Collect all lines from the listing that include the string "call".

▽

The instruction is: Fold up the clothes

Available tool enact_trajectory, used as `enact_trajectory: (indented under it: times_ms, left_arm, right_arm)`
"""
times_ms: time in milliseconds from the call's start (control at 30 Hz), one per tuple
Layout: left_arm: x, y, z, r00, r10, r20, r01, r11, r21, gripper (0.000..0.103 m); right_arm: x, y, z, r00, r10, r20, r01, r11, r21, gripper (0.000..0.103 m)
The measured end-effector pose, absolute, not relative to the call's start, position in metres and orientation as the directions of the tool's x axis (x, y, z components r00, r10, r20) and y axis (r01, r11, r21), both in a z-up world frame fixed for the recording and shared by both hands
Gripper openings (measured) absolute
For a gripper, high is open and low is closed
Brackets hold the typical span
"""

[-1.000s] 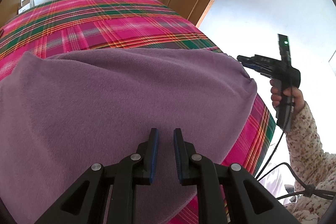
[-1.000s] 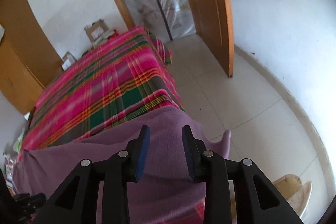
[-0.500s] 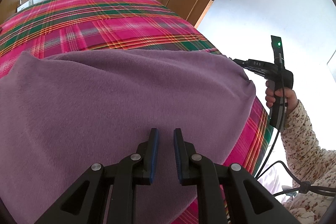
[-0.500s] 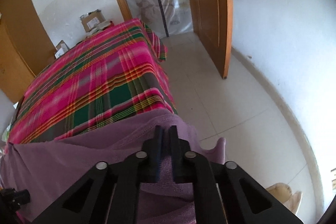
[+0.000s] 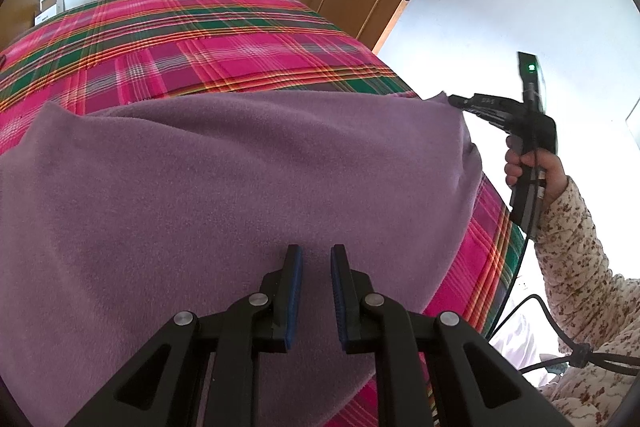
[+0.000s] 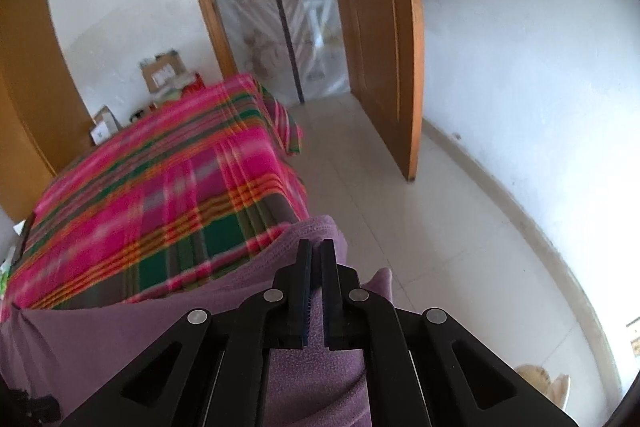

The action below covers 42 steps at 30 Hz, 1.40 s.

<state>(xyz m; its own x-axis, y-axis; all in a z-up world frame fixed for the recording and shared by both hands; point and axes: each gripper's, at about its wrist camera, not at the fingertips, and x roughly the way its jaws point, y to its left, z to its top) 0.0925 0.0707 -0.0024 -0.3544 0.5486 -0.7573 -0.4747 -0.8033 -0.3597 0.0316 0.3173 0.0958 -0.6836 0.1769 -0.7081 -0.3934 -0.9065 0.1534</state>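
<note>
A purple fleece cloth point(image 5: 240, 187) lies spread over the near part of a bed with a pink and green plaid cover point(image 5: 200, 39). My left gripper point(image 5: 316, 255) sits at the cloth's near edge, its jaws narrow with fleece filling the gap between the pads. My right gripper point(image 6: 316, 247) is shut on the cloth's point(image 6: 120, 347) far right corner at the bed's edge. In the left wrist view the right gripper point(image 5: 452, 100) pinches that corner into a raised point, held by a person's hand point(image 5: 532, 167) in a floral sleeve point(image 5: 572, 247).
The plaid cover point(image 6: 160, 187) shows bare beyond the cloth. Pale tiled floor point(image 6: 440, 227) runs along the bed's right side to an open wooden door point(image 6: 384, 47). Cardboard boxes point(image 6: 160, 75) stand past the bed's far end, and a wooden cabinet point(image 6: 24, 67) at the left.
The right gripper's jaws went from apart to shut on the cloth's far right corner, which now stands pulled up into a point. The left gripper has not moved.
</note>
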Motion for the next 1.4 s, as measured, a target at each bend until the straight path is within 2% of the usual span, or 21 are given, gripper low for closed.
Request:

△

*ANSWER TO THE EXERCISE*:
times_ms: time in milliseconds from the call's start (control at 30 Hz), one per tuple
The measured end-effector pose, absolute, not relative to the call's start, position in metres and orientation as the directions of the tool's x axis (x, y, z components r00, r10, r20) and y axis (r01, r11, r21), both in a z-up world frame fixed for the recording and shared by both hands

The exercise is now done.